Nonlinear atom-optical $\delta$-kicked harmonic oscillator using a Bose-Einstein condensate

We experimentally investigate the atom-optical $\delta$-kicked harmonic oscillator for the case of nonlinearity due to collisional interactions present in a Bose-Einstein condensate. A Bose condensate of rubidium atoms tightly confined in a static harmonic magnetic trap is exposed to a one-dimensional optical standing-wave potential that is pulsed on periodically. We focus on the quantum antiresonance case for which the classical periodic behavior is simple and well understood. We show that after a small number of kicks the dynamics are dominated by dephasing of matter wave interference due to the finite width of the condensate’s initial momentum distribution.
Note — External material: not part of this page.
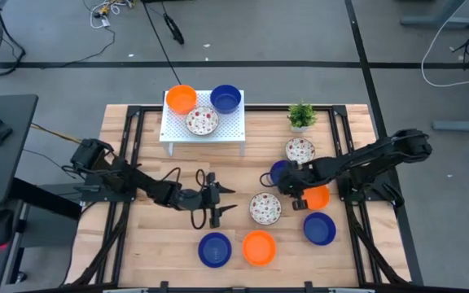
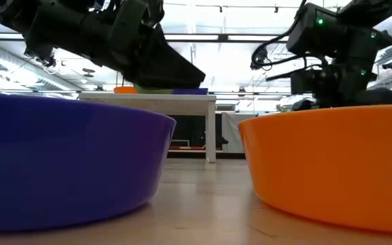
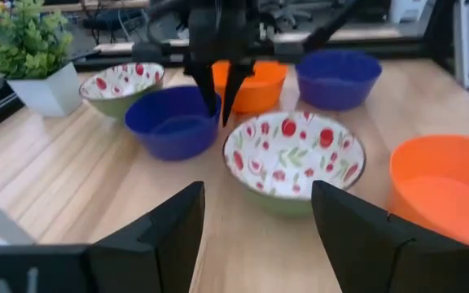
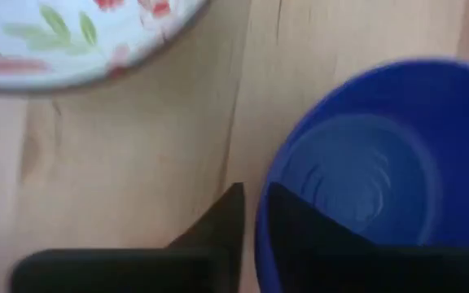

In addition, we demonstrate that the nonlinear mean-field interaction in a typical harmonically confined Bose condensate is not sufficient to give rise to chaotic behavior.

Figure 1

Energy plotted vs kick number for the quantum antiresonance condition, $\stackrel{-}{k}=2\pi$ with mean-field interactions. The solid circles are the measured mean energies and the error bars include shot-to-shot variation and systematic uncertainty in the calculation of the energy. The open circles are the corresponding theoretical values computed using Eq. (2) and the solid line is to guide the eye.

Figure 2

Momentum distribution vs kick number for the numerical simulation in Fig. 1

Figure 3

Numerical simulations of energy vs kick number for the quantum antiresonance condition, $\stackrel{-}{k}=2\pi$. (a) No collisional interaction $(C=0)$, (b) collisional interaction corresponding to the experiment $(C=50)$, and (c) strong collisional interaction $(C=1000)$.